Ce type de source d’information – les responsables de tous poils habilités à s’exprimer – passent par le couloir qui mène les familles au salon Air France du terminal 2D. Résultat : les proches, amenés au compte-gouttes, traversent 20 mètres d’un couloir tracé par deux malheureux cordons, au-dessus desquels se penchent les photographes et les caméras, véritables snipers de l’œil rougi. Devant nous, l’un d’eux a repéré une femme en pleurs qui attend au bout du couloir. Caché derrière l’épaule d’un policier, il mitraille. Mais une autre famille arrive de l’autre côté et passe devant lui : il l’a ratée. « Merde ! « s’exclame-t-il.

Photographes et télés sont sommés de ramener des images. Celles de l’arrivée des familles sont les seules à se mettre sous la dent. C’est aussi implacable que ça, sinon, « Pas d’image, pas de sujet « . Nous, nous allons rentrer bredouille, sans son à fournir à la rédaction, qui a d’autres moyens de couvrir le sujet. Alors ça fait un moment qu’on a éteint le mode journaliste et qu’on observe tout ça en mode lambda. Avec un sentiment de malaise.

D’un côté du couloir médiatique, une vitre prolonge la haie des objectifs. Derrière, le tapis roulant pour récupérer ses bagages au terminal 2D. Des dizaines de voyageurs en short, le sourire béat, ont le nez et l’appareil photo collés à la baie vitrée, le doigt sur la gâchette. Ils doivent se dire qu’ils vont ramener comme ultime cliché de vacances une image furtive de Britney Spears. Trop cool.

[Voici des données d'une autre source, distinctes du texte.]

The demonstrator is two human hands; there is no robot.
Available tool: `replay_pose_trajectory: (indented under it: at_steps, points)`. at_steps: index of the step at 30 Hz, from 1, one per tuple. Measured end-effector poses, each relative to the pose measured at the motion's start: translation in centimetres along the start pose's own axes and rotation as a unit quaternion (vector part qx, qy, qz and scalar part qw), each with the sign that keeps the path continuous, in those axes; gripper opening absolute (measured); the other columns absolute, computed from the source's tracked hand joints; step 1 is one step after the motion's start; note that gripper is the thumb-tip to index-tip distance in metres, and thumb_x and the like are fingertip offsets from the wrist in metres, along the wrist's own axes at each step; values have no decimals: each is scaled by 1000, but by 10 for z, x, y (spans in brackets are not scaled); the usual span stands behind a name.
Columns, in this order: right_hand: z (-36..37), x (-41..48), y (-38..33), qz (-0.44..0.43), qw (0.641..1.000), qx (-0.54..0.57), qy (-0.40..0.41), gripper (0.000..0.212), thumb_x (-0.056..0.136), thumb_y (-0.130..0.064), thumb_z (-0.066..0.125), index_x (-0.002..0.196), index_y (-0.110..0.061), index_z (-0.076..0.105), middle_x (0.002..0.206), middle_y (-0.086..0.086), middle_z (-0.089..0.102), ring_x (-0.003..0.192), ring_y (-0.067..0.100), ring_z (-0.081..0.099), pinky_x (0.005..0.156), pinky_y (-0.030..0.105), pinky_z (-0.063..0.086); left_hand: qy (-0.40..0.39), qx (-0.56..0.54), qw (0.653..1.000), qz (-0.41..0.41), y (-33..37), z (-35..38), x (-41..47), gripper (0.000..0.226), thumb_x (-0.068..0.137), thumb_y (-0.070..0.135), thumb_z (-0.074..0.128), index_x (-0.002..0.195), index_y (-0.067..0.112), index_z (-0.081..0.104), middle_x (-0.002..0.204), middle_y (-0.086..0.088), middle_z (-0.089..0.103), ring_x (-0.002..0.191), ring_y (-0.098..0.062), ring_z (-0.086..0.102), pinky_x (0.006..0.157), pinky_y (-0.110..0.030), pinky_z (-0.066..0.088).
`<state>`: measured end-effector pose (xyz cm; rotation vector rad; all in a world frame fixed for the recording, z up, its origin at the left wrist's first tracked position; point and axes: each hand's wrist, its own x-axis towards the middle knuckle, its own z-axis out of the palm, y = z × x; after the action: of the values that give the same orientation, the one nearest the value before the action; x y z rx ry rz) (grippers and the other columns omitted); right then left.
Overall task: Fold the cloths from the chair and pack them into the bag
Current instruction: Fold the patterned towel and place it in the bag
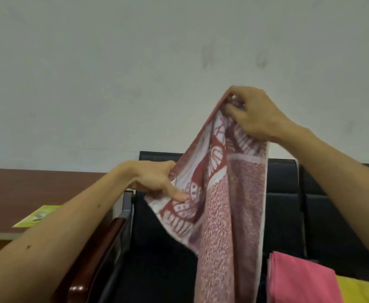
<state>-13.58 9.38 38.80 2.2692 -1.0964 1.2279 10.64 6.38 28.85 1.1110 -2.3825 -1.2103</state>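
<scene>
Stretches both bare forearms out from the bottom corners, the left one closest to the lens. Holds a patterned red-and-white towel (229,204) in both hands, up in the air in front of a black chair (286,193). Clenches the right hand (251,112) round the towel's bunched top corner, raised high against the pale wall (91,73), fingers curled over the cloth. Pinches a side edge lower down with the left hand (155,178), thumb laid on the near face, the other fingers hidden behind the fabric. Draws that edge out to the left, so the upper part spreads slantwise between the two hands. Lets the rest hang straight down below the right hand, in front of the chair's backrest and seat, the lower end running out past the bottom of the view. Shows a white leaf-like pattern on red near the top and a speckled pink field below.

Looks down at a folded pink cloth (297,278) on the seat at lower right, just beside the hanging towel and touching a yellow cloth (362,289) in the corner; cannot tell which lies on top. Reaches over a glossy reddish-brown armrest (98,254) on the chair's left side, under the left forearm. Looks past that arm at a yellow-green packet (37,216) lying flat on a pale ledge, below a brown band along the wall.
</scene>
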Motion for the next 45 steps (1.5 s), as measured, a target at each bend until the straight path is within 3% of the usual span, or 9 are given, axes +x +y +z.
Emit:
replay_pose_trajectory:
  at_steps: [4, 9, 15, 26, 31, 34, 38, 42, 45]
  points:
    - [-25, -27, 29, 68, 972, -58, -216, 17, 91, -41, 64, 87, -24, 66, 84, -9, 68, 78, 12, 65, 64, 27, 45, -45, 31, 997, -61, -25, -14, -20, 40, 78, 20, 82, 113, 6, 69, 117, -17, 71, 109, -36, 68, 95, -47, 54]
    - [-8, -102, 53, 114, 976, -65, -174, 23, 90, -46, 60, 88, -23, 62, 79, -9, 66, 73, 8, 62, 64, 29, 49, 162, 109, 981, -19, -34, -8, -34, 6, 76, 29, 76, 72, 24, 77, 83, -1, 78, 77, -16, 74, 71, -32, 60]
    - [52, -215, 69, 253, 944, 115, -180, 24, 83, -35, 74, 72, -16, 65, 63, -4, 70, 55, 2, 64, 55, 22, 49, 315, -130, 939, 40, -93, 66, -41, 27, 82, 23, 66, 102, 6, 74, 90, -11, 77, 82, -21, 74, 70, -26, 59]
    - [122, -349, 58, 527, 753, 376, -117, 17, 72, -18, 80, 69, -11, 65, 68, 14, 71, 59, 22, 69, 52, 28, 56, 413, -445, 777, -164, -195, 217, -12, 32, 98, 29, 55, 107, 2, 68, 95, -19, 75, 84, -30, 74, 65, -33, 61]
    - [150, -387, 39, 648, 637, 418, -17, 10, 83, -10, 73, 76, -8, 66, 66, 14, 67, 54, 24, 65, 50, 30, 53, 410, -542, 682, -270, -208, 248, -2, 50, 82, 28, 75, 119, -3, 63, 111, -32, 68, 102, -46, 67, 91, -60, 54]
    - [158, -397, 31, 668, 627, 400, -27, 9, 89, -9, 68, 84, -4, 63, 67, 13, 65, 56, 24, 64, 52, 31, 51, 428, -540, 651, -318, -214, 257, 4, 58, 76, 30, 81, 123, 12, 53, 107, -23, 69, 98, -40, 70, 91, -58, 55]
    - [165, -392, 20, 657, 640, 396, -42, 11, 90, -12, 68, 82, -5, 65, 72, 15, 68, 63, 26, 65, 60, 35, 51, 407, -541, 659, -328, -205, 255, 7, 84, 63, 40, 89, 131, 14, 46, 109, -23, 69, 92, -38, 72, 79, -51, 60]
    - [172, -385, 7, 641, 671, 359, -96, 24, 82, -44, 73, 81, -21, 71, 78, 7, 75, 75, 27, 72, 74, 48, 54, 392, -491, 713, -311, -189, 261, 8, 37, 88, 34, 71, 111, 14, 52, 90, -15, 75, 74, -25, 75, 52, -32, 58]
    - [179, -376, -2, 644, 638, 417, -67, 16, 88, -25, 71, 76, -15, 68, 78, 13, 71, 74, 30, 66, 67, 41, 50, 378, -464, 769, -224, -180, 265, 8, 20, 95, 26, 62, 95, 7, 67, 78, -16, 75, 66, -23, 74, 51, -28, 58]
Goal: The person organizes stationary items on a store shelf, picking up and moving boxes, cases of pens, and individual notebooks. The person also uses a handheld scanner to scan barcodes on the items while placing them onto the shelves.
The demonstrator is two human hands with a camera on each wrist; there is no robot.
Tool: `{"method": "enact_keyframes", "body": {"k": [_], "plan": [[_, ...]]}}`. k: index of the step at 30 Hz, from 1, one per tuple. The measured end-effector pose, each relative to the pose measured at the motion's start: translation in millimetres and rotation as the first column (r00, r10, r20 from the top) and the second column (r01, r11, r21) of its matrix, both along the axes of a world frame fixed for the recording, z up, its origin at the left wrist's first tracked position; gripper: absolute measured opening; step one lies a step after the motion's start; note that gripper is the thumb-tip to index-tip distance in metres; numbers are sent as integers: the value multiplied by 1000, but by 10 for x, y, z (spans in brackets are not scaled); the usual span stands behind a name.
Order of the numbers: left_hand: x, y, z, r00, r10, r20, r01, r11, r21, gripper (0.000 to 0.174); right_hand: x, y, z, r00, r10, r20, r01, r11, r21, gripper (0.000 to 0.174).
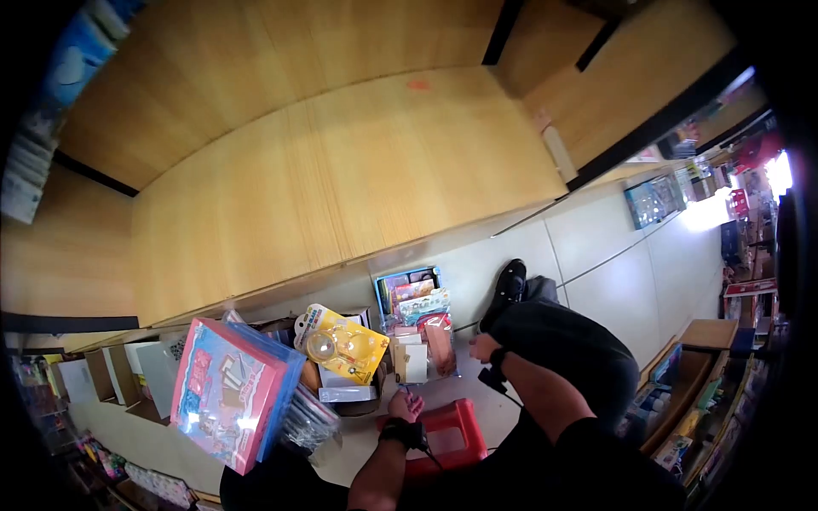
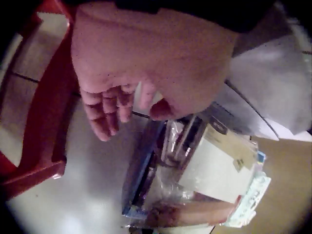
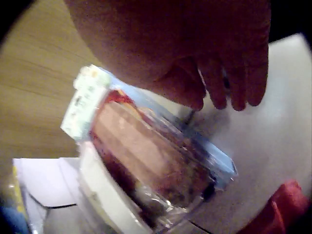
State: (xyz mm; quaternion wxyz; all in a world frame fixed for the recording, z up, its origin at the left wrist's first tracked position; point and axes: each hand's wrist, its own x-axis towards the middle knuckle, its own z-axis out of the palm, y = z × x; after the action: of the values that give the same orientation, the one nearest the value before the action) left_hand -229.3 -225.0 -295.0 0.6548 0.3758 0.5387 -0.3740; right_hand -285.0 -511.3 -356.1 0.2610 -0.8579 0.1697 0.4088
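Observation:
The left hand hangs above the floor beside a red stool; in the left wrist view its fingers hang loosely, holding nothing. Near the shoe is the right hand, its relaxed fingers pointing down in the right wrist view, also empty. Between and beyond the hands stands a blue-edged tray with packaged items. A clear pack with a reddish-brown item and a cream card lie at its near side.
Left of the tray, a yellow blister pack lies on an open box, next to a pink boxed set. A wooden shelf spans the front. A black shoe stands on the tiles. Stocked shelves are at right.

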Motion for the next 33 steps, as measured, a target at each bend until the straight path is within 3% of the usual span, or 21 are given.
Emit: {"method": "enact_keyframes", "body": {"k": [1, 2, 3, 4, 5, 6, 7, 8, 10, 14, 16, 19, 22, 25, 28, 33], "plan": [[5, 5, 12, 979, -174, -107, 178, 984, 24, 14, 189, -62, 381, 969, 248, 5, -242, 951, -194, 21], [18, 4, 18, 916, -341, -210, 355, 935, 30, 22, 422, -200, 768, 981, 192, 1, -180, 924, -338, 15], [71, -33, 187, 907, -393, -150, 394, 919, -24, 19, 508, -455, 870, 982, 56, 182, 11, 938, -347, 19], [106, -22, 189, 903, -408, -135, 407, 913, -34, 19, 684, -653, 1157, 968, -74, 241, 172, 895, -412, 29], [145, 6, 126, 909, -415, -42, 400, 896, -194, 22, 865, -848, 1459, 925, -200, 322, 336, 826, -452, 39], [181, 25, 98, 915, -401, 51, 393, 850, -351, 24, 1078, -816, 2513, 612, -628, 480, 739, 671, -62, 35], [337, -79, 547, 899, -435, 47, 425, 843, -330, 28, 1132, -1029, 2645, 458, -612, 644, 797, 603, 6, 33], [433, -140, 849, 897, -438, 58, 431, 838, -335, 28, 1207, -1144, 2954, 307, -494, 814, 828, 560, 28, 28], [571, -196, 1313, 865, -490, 112, 494, 787, -369, 30, 1312, -1250, 3483, 76, -296, 952, 845, 527, 97, 24], [803, -64, 2205, 836, -473, 278, 549, 701, -455, 27, 1367, -1472, 3718, 48, -318, 947, 898, 430, 99, 24], [907, 98, 2541, 835, -442, 328, 549, 712, -438, 24, 1388, -1497, 3665, 149, -392, 908, 921, 389, 17, 25], [1024, 413, 2909, 823, -377, 426, 539, 755, -374, 23, 1471, -1309, 3710, 159, -340, 927, 923, 383, -18, 26], [1079, 738, 2911, 830, -348, 436, 502, 808, -309, 22, 1521, -1279, 3684, 223, -283, 933, 913, 397, -98, 29], [1093, 919, 2844, 852, -300, 428, 441, 852, -281, 20, 1558, -1263, 3751, 361, -260, 896, 874, 428, -228, 32], [1107, 908, 2825, 865, -243, 439, 390, 876, -283, 19, 1629, -1340, 3684, 284, -301, 910, 912, 379, -158, 29], [1196, 809, 2836, 876, -153, 457, 332, 879, -342, 18, 1782, -1496, 3775, 349, -292, 891, 896, 381, -227, 21]]}}
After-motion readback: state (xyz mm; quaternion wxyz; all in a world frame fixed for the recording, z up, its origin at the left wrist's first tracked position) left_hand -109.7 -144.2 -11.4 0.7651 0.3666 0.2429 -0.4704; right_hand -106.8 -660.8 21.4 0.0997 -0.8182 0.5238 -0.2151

Une vitre sépare le bonheur béat de la déchirure béante. Les uns photographient les autres, puis regardent sur leur écran, et on imagine qu’ils se disent : « Tu connais toi ? Elle est connue ou pas ? « Difficile de leur en vouloir, leur indécence est due à leur ignorance. Quant aux voyageurs qui se sont mêlés aux photographes, pour tenter d’arracher une photo de Sarkozy…

Avant de quitter Roissy, on passe en mode citoyen, et on trouve un responsable des aéroports de Paris : « La prise en charge des familles a tant évolué, comment expliquer qu’elles puissent être livrées à la meute des objectifs ? » Une employée chargée de diriger les proches arrivés au 2E explique : « La seule solution, ce serait de faire passer les familles sous douane. Mais c’est impossible de délivrer des badges à autant de gens dans l’urgence. L’infrastructure de l’aéroport ne permet pas de préserver les familles des médias lâchés dans l’aéroport. »

Il existe pourtant un moyen : créer une diversion, et annoncer la nouvelle conférence de presse du PDG d’Air France au siège de la compagnie. Elle a bien eu lieu, mais faute de l’avoir communiquée clairement, elle n’a pas permis de désengorger le couloir de l’indécence.

Au moment où nous achevons ce papier, ce lundi matin, Air France vient de demander « Un peu de décence aux journalistes », dans un communiqué. Doux euphémisme au regard du grand spectacle qui nous a été donné à voir lundi. Et que rien ne pourra arrêter.